▸ Action item
The lines you return must be all those in the data that hold the string "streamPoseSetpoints".

▸ Source material

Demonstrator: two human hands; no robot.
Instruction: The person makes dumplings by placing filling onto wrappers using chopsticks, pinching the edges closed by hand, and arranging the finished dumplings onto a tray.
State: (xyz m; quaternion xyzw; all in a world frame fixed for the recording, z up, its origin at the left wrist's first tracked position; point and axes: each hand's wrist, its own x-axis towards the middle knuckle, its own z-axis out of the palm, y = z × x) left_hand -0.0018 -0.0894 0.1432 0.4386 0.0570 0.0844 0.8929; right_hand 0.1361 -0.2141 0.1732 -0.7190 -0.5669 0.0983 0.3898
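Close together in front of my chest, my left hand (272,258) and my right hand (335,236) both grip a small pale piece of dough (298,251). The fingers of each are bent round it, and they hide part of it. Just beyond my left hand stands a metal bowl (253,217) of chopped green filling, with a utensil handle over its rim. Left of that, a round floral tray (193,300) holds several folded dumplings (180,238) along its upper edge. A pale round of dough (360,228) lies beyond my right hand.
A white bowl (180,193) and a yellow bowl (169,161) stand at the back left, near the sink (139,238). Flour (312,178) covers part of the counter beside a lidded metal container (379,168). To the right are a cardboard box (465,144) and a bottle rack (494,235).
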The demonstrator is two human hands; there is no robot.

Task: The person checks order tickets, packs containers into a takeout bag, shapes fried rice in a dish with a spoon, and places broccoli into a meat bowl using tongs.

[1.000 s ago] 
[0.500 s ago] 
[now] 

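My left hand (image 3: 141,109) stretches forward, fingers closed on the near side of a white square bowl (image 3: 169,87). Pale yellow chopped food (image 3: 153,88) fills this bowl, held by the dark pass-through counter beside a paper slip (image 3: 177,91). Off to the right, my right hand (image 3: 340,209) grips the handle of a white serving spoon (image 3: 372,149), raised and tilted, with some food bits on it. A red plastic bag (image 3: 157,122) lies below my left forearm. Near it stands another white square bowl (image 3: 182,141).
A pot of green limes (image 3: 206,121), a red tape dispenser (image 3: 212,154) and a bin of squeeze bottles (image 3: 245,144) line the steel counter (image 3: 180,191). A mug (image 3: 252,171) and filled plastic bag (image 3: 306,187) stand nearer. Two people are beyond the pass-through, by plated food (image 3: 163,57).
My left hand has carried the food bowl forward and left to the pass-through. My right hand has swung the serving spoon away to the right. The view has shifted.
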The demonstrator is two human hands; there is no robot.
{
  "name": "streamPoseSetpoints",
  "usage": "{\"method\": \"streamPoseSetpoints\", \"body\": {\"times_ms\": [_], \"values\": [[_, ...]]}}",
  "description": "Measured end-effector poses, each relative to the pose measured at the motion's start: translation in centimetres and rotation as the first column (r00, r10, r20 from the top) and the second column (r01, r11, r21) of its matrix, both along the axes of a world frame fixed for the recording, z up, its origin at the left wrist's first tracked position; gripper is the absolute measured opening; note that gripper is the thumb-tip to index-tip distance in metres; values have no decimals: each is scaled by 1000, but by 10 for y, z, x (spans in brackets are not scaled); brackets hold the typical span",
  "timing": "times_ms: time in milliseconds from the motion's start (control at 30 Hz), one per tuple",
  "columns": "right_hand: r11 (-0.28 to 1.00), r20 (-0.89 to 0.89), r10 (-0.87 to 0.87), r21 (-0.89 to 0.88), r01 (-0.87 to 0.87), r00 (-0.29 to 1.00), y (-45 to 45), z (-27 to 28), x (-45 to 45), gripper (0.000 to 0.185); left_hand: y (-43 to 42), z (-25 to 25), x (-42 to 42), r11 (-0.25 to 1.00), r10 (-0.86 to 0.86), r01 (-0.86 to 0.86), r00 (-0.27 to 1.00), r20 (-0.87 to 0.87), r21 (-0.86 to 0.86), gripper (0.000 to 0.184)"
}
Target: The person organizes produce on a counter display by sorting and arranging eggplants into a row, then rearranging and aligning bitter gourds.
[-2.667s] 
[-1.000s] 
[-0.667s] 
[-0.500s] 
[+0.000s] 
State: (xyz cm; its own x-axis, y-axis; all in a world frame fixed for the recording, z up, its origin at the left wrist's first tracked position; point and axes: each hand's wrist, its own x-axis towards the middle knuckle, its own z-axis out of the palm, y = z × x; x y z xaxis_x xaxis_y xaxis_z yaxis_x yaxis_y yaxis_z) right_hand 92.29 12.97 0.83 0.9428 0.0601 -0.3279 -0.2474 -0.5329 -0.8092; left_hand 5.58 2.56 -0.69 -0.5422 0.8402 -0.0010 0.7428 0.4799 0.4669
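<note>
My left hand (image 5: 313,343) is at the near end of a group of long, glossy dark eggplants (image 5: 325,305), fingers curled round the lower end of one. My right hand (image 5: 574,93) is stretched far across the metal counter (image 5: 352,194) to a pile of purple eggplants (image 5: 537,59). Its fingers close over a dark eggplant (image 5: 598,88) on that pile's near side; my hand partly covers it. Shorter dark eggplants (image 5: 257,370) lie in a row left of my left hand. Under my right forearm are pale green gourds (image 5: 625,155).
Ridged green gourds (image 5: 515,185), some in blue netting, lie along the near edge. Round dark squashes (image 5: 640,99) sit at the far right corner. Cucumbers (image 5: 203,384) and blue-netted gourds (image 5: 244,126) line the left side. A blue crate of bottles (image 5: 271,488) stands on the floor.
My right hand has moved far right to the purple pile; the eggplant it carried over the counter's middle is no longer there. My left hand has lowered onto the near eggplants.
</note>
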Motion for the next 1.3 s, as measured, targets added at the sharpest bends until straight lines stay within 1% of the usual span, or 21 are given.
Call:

▸ Exercise result
  "name": "streamPoseSetpoints",
  "usage": "{\"method\": \"streamPoseSetpoints\", \"body\": {\"times_ms\": [_], \"values\": [[_, ...]]}}",

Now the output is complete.